Horses are not baby bunnies. They are enormous animals that can break you in half like a toothpick. If they are allowed to get away with something once, it'll probably escalate into a real problem in no time. You can't worry about hurting their little feelings. They're not going to hate or fear you for scolding them.


----------



## Rachel1786 (Nov 14, 2010)

I stopped reading around page 7. I do think that your farrier did overreact for what you said your horse did. BUT we weren't there so we don't know for sure, maybe it was warranted, maybe not. I think hitting with the rasp on the legs or belly is pretty harsh for just pulling a foot away. The first time my farrier did my new appy it was pretty scary. Legacy(the appy) came from the kill pen so i had no history on him at all, he came with a full set of shoes which I wanted pulled. I figured since he had a full set of shoes he shouldn't be too bad. HE WAS TERRIBLE, rearing, kicking the whole nine yards. Between me giving verbal corrections and giving him a jerk with the lead rope and Paul(my farrier) not letting him get away with it and giving the occasional slap on the but when he was bad we got it done. I've had Legacy over a year now and he practically falls asleep while he's getting trimmed now. For behavior like Legacy's I would say it was warranted for sure but for just trying to put her foot down, maybe she just lost her balance and I don't think she deserves to be hit for that.

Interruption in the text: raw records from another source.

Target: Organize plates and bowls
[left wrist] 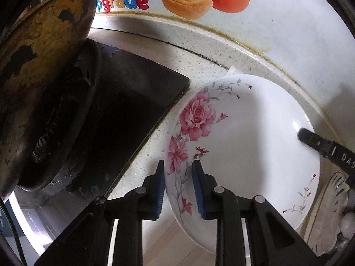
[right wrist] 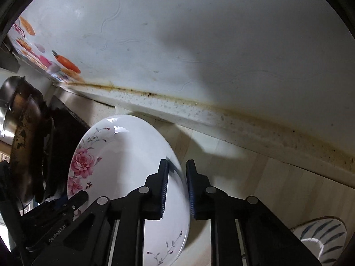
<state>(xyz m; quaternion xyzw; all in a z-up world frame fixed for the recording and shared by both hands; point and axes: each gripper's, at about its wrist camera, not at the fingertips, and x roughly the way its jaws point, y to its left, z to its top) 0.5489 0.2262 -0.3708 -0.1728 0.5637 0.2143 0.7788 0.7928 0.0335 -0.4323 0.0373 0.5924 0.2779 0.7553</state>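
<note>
Both grippers are engaged on one rose-patterned white plate (left wrist: 244, 137), which sits near the back edge of the speckled countertop (left wrist: 199, 51), just beside the right-hand edge of the black stove top (left wrist: 133, 102) and partly over a pale wood-grain board (right wrist: 255, 173). The left gripper (left wrist: 178, 190) straddles the plate's left rim, one blue pad on each side; a gap shows beside the inner pad, so the jaws are narrowed around the rim but not visibly clamped. The right gripper (right wrist: 176, 190) straddles the opposite rim likewise, the rim passing between its pads with a sliver of space on the outer side. The plate appears tilted, though whether it is lifted or resting cannot be told. Judgement: the step in hand is a two-sided grasp of this plate, before carrying it to a stack. The next move calls for closing both claws evenly and lifting level, clear of the scorched wok (left wrist: 40, 71) to the left. A blue-striped bowl (right wrist: 321, 239) waits toward the counter's right end.
</note>
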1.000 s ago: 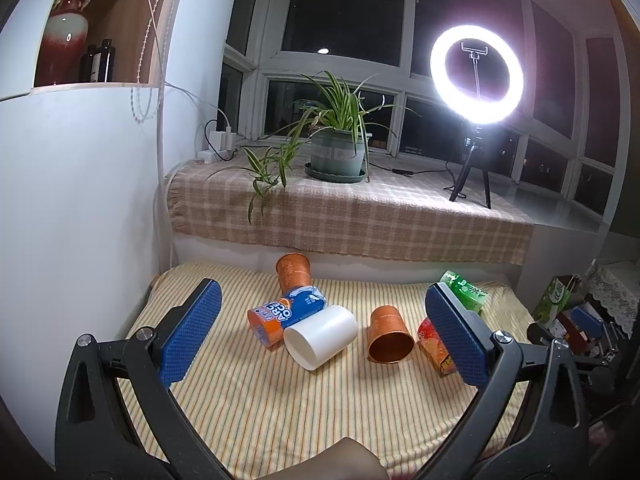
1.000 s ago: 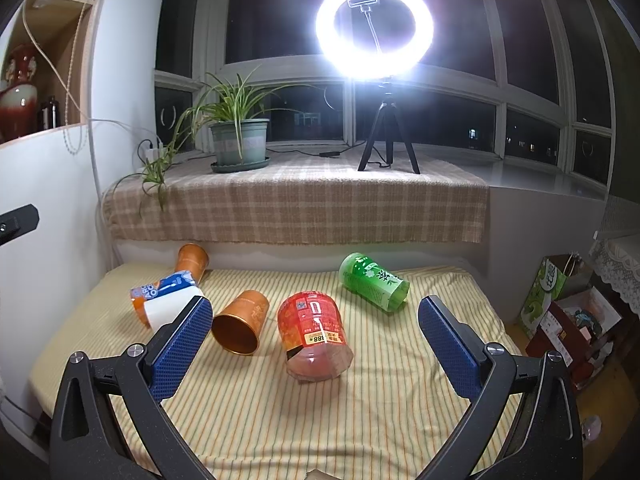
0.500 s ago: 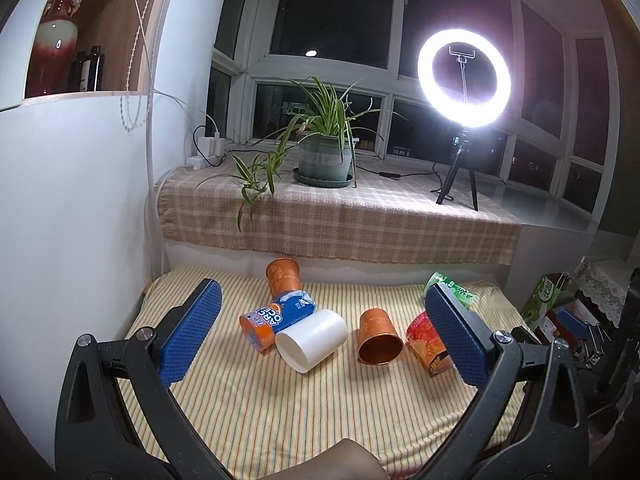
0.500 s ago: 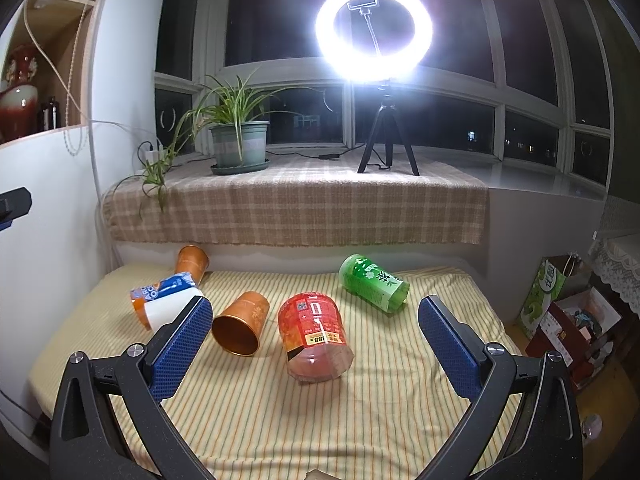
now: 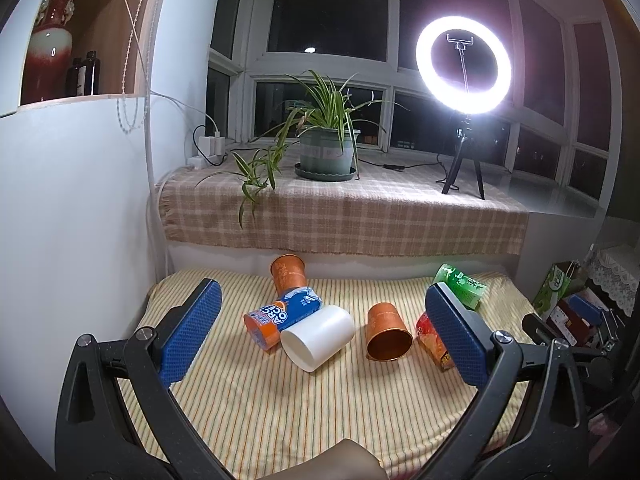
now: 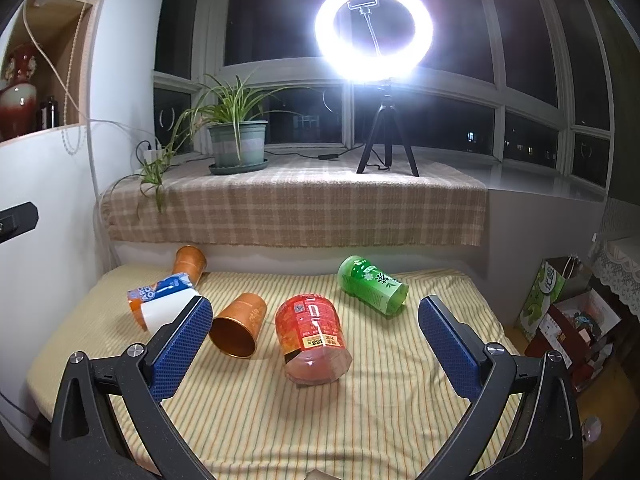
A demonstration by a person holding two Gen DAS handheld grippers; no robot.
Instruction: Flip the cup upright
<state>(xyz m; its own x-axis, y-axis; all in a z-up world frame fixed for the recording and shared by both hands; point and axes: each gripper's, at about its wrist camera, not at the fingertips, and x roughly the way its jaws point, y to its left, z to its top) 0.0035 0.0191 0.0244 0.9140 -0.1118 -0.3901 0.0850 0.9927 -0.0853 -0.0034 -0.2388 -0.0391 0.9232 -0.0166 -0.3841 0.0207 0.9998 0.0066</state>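
Note:
Several cups lie on their sides on a striped cloth (image 5: 280,408). In the left wrist view: a white cup (image 5: 318,337), a blue and orange cup (image 5: 282,316) against it, a copper cup (image 5: 388,337), a second copper cup (image 5: 289,273) at the back, a red cup (image 5: 432,338) and a green cup (image 5: 460,285). The right wrist view shows the red cup (image 6: 312,338) in the middle, the copper cup (image 6: 239,330) to its left, the green cup (image 6: 372,283) behind. My left gripper (image 5: 320,336) and right gripper (image 6: 316,344) are open, empty, and held back from the cups.
A checked-cloth window ledge (image 5: 344,212) behind carries a potted plant (image 5: 326,152) and a lit ring light on a tripod (image 5: 464,72). A white wall (image 5: 80,200) bounds the left. Boxes and bags (image 6: 560,312) stand on the floor to the right.
The left wrist view has shifted slightly; the cups sit a little lower and more central in it. The right gripper and the cups have not moved.

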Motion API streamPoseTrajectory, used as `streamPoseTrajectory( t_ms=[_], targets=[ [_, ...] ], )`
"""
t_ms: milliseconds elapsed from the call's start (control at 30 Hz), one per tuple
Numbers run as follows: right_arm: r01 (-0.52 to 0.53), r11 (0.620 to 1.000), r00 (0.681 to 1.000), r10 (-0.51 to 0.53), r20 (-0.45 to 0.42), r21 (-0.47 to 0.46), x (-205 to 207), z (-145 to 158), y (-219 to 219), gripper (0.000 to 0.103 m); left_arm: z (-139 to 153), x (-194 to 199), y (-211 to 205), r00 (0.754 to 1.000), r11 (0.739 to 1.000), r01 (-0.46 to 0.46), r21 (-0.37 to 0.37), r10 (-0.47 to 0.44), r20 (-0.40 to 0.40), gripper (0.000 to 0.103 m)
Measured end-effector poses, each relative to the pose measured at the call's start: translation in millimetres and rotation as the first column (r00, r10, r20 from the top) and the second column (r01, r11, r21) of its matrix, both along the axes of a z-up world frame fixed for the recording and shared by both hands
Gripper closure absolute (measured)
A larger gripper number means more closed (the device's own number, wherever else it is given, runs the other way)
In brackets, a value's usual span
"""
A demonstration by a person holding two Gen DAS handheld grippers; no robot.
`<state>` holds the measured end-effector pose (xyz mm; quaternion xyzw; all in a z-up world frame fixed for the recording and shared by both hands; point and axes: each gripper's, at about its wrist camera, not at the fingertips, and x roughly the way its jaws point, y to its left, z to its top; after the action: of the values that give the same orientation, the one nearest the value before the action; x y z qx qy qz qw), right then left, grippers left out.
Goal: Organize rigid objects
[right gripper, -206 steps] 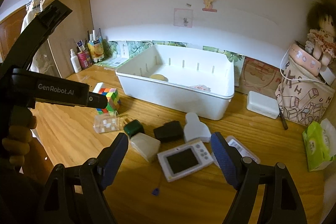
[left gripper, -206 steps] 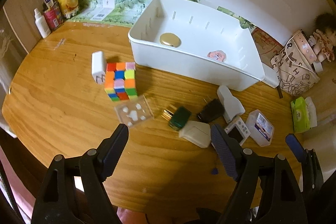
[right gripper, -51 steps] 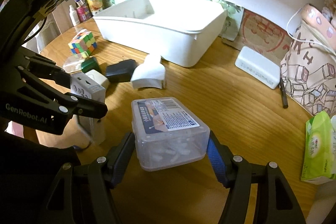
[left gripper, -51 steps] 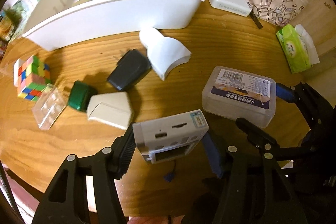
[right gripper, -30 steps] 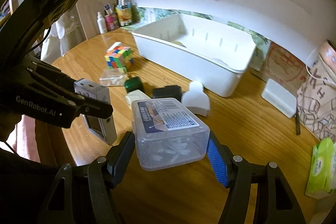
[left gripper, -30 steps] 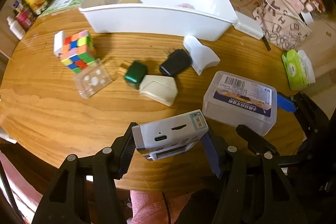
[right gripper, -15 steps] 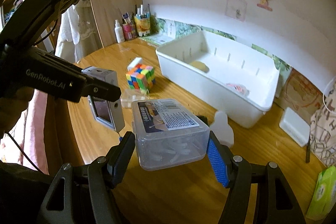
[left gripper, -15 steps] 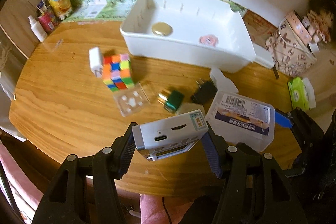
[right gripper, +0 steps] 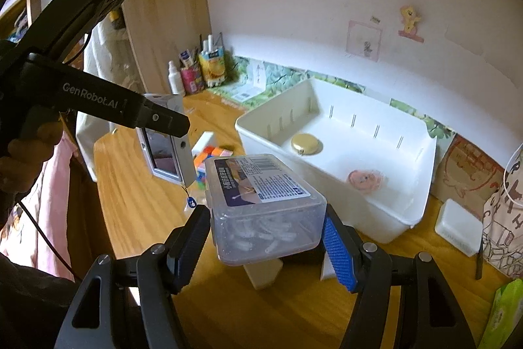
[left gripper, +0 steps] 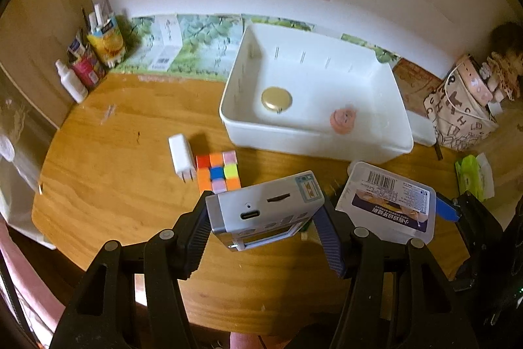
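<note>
Grippers first, since they're nearest: the left gripper [left gripper: 266, 234] has its pads pinching the short ends of a grey handheld console [left gripper: 264, 211], carried edge-on with its port side up and clear of the table [left gripper: 108, 185]. Just beside it, the right gripper [right gripper: 266, 242] clamps a clear lidded box [right gripper: 264, 205] across its width, label up, so the small white pieces inside stay put. Both loads hang in the air, which I read as a carry toward the bin rather than a set-down.

Below and beyond the console, near the middle of the table, sit a colour cube [left gripper: 218, 174] and a white plug [left gripper: 181, 157] touching its left side, both not yet collected. A tall white piece [right gripper: 263, 273] stands on the table under the box.

Farther back, by the table's far edge, the white bin [left gripper: 313, 141] lies open-topped and mostly bare, holding only a gold disc [left gripper: 276, 99] toward its left and a pink round thing [left gripper: 342, 120] toward its right. Room enough for both loads between and around them, I'd judge.

Bottles [left gripper: 88, 64] crowd the far left corner, a printed bag [left gripper: 461, 113] the right edge.
</note>
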<state>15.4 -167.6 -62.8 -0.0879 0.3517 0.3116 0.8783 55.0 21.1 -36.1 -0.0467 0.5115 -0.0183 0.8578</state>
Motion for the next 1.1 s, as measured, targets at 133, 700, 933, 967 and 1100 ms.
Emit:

Sorry if that was mumbled, the phone rang half way though lol


----------



## Anvil (Feb 21, 2009)

Celeste said:


> That is terrible that the horse kicked at you. Yours is a dangerous job. Glad you don't hit horses with rasps.


_Posted via Mobile Device_


----------



## Anvil (Feb 21, 2009)

Thank you 

I asked the owner if she cares if I train the horse or if she wants to ?

She told me go ahead in bout 10 minutes that horse was standing with no one at its head lead rope laying over my shoulder I nailed the shoe on and horse didn't move or offer to kick.
_Posted via Mobile Device_


----------



## DraftyAiresMum (Jun 1, 2011)

trailhorserider said:


> The farrier lost his temper otherwise he wouldn't have called the horse a "dickhead." This wasn't training, it was lashing out in anger.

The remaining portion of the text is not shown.